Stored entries
========================================

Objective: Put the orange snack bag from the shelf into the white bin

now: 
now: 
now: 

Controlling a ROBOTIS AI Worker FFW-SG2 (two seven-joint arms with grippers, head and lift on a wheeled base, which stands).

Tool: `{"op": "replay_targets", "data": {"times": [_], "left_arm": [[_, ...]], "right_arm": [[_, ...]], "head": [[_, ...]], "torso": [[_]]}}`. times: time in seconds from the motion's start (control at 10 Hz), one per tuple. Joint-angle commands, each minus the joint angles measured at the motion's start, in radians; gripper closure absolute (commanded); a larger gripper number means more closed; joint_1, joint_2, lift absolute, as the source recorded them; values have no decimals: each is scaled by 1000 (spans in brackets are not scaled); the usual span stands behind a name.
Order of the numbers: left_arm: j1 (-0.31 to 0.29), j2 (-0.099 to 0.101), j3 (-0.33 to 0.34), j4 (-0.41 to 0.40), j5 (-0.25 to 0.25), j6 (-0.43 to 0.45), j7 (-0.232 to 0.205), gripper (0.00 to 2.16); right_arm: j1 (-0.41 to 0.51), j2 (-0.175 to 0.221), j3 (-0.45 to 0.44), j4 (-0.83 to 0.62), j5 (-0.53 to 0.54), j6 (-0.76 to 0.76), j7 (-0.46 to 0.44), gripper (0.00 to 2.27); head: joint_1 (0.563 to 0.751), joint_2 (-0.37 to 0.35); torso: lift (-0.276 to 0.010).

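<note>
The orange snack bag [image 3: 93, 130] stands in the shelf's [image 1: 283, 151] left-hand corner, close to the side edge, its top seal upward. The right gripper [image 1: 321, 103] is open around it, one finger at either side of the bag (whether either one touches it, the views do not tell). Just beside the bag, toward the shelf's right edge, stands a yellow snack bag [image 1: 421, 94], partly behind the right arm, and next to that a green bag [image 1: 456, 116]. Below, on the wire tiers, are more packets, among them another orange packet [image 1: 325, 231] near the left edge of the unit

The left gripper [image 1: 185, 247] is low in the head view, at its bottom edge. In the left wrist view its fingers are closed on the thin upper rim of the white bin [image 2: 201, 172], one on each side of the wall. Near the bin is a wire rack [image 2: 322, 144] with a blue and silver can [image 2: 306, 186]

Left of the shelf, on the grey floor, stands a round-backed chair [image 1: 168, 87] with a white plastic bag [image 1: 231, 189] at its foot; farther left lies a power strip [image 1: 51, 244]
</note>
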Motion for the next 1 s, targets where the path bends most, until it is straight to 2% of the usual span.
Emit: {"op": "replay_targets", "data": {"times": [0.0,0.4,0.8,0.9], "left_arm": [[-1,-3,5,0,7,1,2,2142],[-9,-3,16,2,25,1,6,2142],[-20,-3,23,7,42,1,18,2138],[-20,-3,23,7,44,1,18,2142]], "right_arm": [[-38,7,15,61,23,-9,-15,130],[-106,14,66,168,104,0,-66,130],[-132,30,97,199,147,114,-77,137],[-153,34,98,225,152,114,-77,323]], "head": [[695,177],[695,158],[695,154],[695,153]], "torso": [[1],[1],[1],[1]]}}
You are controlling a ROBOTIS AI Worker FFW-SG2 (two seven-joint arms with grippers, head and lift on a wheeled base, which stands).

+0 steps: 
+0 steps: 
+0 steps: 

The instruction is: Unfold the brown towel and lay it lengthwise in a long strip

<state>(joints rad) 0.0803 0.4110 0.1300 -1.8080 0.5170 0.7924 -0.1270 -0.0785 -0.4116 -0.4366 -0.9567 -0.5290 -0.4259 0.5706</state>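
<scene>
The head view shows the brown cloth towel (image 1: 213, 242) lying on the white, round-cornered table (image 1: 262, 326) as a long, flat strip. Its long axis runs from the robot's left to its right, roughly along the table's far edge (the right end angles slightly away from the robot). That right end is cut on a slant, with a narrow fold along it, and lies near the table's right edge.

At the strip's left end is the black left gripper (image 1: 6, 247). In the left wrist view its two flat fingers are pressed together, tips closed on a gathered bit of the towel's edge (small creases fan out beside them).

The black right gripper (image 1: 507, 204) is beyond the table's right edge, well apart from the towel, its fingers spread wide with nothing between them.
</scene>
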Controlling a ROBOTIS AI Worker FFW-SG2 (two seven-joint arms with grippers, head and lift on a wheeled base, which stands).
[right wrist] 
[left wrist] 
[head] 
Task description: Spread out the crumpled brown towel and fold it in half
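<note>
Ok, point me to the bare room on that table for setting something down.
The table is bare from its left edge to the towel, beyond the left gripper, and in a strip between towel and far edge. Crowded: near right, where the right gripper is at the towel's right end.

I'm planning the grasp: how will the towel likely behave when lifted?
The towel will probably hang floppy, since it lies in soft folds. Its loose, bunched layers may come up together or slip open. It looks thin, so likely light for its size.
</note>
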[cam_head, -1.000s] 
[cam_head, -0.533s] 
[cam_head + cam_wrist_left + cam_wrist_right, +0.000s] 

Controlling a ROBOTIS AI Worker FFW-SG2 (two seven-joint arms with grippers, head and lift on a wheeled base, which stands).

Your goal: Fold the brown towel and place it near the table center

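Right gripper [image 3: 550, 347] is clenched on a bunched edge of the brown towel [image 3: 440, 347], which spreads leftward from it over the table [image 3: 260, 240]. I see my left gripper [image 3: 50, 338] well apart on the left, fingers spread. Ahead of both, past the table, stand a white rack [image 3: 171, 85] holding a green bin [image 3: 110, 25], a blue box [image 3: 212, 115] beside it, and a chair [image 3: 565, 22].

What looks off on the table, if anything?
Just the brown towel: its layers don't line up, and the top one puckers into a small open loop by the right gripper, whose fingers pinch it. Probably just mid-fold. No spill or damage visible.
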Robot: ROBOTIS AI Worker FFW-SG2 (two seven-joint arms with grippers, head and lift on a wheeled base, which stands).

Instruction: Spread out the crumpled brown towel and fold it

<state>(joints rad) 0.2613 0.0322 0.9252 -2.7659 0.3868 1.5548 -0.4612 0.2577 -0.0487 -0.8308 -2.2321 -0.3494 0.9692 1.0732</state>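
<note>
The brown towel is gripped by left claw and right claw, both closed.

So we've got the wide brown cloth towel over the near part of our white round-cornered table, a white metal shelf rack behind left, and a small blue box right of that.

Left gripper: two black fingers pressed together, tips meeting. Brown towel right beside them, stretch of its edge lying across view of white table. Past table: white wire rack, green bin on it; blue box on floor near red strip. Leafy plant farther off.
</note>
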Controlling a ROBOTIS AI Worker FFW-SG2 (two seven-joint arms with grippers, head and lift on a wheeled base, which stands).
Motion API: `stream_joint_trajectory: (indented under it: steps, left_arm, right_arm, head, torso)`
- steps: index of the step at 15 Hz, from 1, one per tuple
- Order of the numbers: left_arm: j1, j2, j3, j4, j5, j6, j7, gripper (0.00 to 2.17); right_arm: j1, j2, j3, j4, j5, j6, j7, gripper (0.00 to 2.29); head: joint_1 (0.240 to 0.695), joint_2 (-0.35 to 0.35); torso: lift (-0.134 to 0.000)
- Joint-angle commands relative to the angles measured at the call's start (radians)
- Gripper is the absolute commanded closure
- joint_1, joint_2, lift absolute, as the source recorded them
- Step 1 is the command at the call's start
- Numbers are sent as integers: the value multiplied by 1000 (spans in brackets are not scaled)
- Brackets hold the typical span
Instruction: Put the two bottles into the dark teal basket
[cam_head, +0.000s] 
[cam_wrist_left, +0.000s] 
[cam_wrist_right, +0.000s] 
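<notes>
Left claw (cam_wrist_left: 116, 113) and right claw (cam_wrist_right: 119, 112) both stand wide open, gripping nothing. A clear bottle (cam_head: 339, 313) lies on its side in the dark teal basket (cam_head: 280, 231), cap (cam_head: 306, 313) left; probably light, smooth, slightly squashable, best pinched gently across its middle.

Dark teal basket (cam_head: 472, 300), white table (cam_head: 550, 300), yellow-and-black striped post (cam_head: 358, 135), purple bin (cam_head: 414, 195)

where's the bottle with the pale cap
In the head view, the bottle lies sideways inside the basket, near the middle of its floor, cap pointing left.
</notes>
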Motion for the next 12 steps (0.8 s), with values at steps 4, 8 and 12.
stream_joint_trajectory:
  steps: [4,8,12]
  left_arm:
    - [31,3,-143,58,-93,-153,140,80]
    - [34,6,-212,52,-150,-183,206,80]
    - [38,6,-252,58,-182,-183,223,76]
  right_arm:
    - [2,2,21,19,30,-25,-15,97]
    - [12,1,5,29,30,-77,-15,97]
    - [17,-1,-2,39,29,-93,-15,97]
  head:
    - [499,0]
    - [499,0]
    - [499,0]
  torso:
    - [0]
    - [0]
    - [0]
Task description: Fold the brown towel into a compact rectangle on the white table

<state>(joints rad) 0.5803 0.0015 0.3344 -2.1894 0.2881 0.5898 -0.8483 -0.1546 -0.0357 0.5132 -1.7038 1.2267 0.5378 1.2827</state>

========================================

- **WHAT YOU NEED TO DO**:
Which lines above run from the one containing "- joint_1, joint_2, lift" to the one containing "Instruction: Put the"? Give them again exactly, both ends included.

- **EXERCISE RESPONSE**:
- joint_1, joint_2, lift absolute, as the source recorded them
- Step 1 is the command at the call's start
- Numbers are sent as integers: the value multiplied by 1000 (spans in brackets are not scaled)
- Brackets hold the typical span
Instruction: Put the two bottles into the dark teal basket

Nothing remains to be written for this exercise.